Match stats: Bradford City v Grimsby

Cod Almighty | Match Stats

Saturday 4 January 2025

Division 4

Bradford City 3 Richards (45+1), Smallwood (48 pen), Pattison (69)

Grimsby Town 1 McJannet (51)

Attendance: 18,011 (2,187 away fans)

Cod Almighty man of the match: Jordan Wright

Blameless for the lightweight, light blue lameness in front of him, the diver Jordan at least kept the score down in the first half. Plunging high and low, blocking and rocking this was proper goalkeeping. C'mon, give him a little love, when he deserves it. He deserved it and deserved better.

Cod Almighty un-man of the match: George McEachran

Say what you see: Hume, Warren, Svanthorsson, Davies, Khouri and Barrington were weak or wretched, ineffective or invisible, but the most guilty party was Gorgeous George who just looked like a surly 12-year old forced to comb his hair and wear a shirt and tie when goes to his Auntie Julie's for Christmas.

Our gaffer says

After the obligatory statement about not wanting to talk about excuses but…today, Matthew, Town shall not be performing because of tiredness in a small injury-hit squad.
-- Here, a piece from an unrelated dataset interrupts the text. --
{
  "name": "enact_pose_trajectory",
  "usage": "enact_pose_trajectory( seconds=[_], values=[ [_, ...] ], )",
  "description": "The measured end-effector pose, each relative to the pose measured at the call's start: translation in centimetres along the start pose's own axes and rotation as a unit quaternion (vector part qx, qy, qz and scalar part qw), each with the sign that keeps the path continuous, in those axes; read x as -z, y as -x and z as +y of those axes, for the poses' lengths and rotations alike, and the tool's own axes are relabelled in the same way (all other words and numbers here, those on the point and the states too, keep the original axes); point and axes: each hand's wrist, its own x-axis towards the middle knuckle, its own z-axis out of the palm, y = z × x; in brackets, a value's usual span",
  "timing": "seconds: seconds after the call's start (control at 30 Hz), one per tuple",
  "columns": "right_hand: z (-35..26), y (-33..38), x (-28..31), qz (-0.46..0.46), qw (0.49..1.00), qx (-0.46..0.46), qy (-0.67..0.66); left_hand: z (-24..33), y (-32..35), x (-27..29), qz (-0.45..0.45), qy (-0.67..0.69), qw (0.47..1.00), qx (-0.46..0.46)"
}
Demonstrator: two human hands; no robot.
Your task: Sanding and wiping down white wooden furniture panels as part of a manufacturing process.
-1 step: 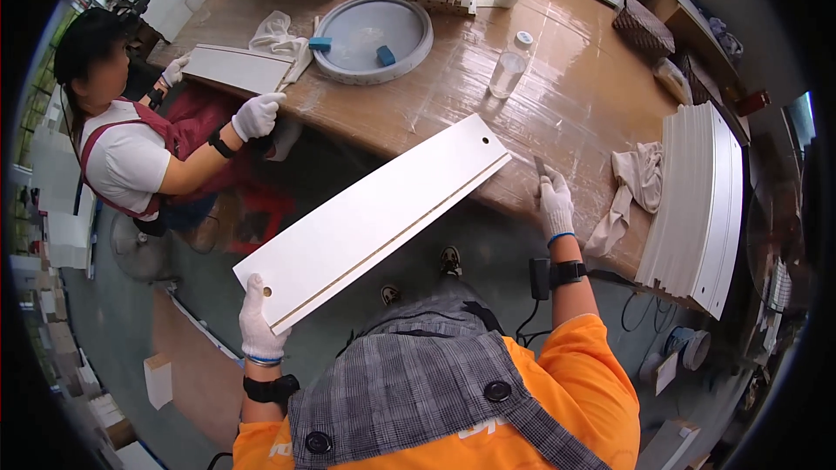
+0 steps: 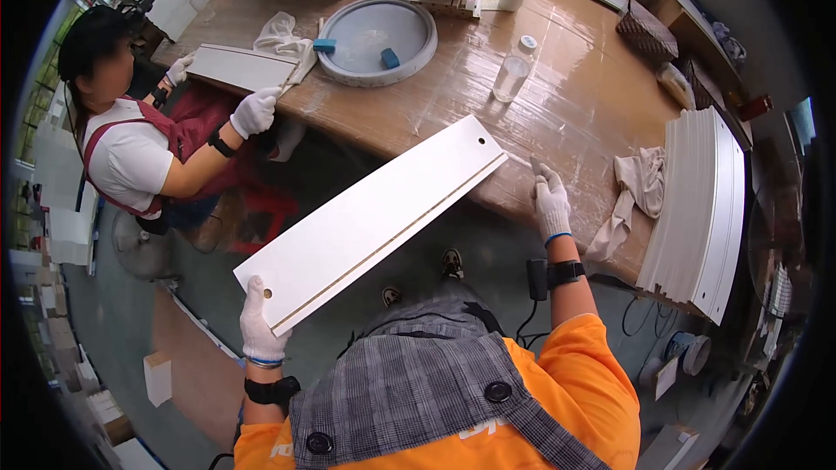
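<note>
A long white board (image 2: 374,222) with a groove along its near edge and a hole at each end slants across my front. My left hand (image 2: 263,320), in a white knit glove, is closed on its lower left end, thumb on top. The board's far right end reaches over the table edge. My right hand (image 2: 550,200), gloved too, is closed around a thin flat blade-like tool (image 2: 535,164), just right of that end and apart from it; the tool's exact kind is too small to make out.
The film-covered table (image 2: 575,113) holds a bottle (image 2: 514,70), a round grey tray (image 2: 335,70) with blue blocks, a cloth (image 2: 640,187) and a stack of white boards (image 2: 697,209). At left a co-worker (image 2: 131,139) in gloves handles another white board (image 2: 239,67).
My right hand has shifted slightly left with the tool, closer to the board's end. The board stays in my left hand, nearly still. The co-worker's near hand has moved a little.
</note>
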Motion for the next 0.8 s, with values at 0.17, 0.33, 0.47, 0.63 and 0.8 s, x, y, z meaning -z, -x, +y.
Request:
enact_pose_trajectory(
  seconds=[0.17, 0.33, 0.47, 0.63, 0.8],
  values=[
    [-1.2, -1.6, -5.0, -0.014, 0.978, 0.144, 0.149, -0.4, 1.6, -0.1, 0.048, -0.022, 0.998, -0.021],
    [-3.5, -1.8, -7.8, -0.048, 0.928, 0.219, 0.297, -0.9, 2.6, -0.4, 0.085, -0.027, 0.996, -0.015],
    [-4.7, -1.8, -8.3, -0.059, 0.911, 0.184, 0.363, -1.3, 2.7, -0.9, 0.112, -0.026, 0.993, -0.017],
    [-3.9, -2.1, -8.4, -0.076, 0.905, 0.205, 0.364, -1.3, 2.8, -1.4, 0.113, -0.023, 0.993, -0.024],
    [-2.8, -2.4, -8.6, -0.065, 0.891, 0.282, 0.350, -1.5, 2.8, -1.7, 0.120, -0.015, 0.992, -0.029]
  ],
)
The facts were left to speak for themselves as shoulders almost shrugged:

"We didn't do much right…It was a performance where you get what you deserve"

You know Town are scraping around the bottom of the barrel when Satnav Dave can't even be bothered to moan about the ref:

"He's done what Danny Rose would do, he's fallen on the floor and hoped the ref gives it."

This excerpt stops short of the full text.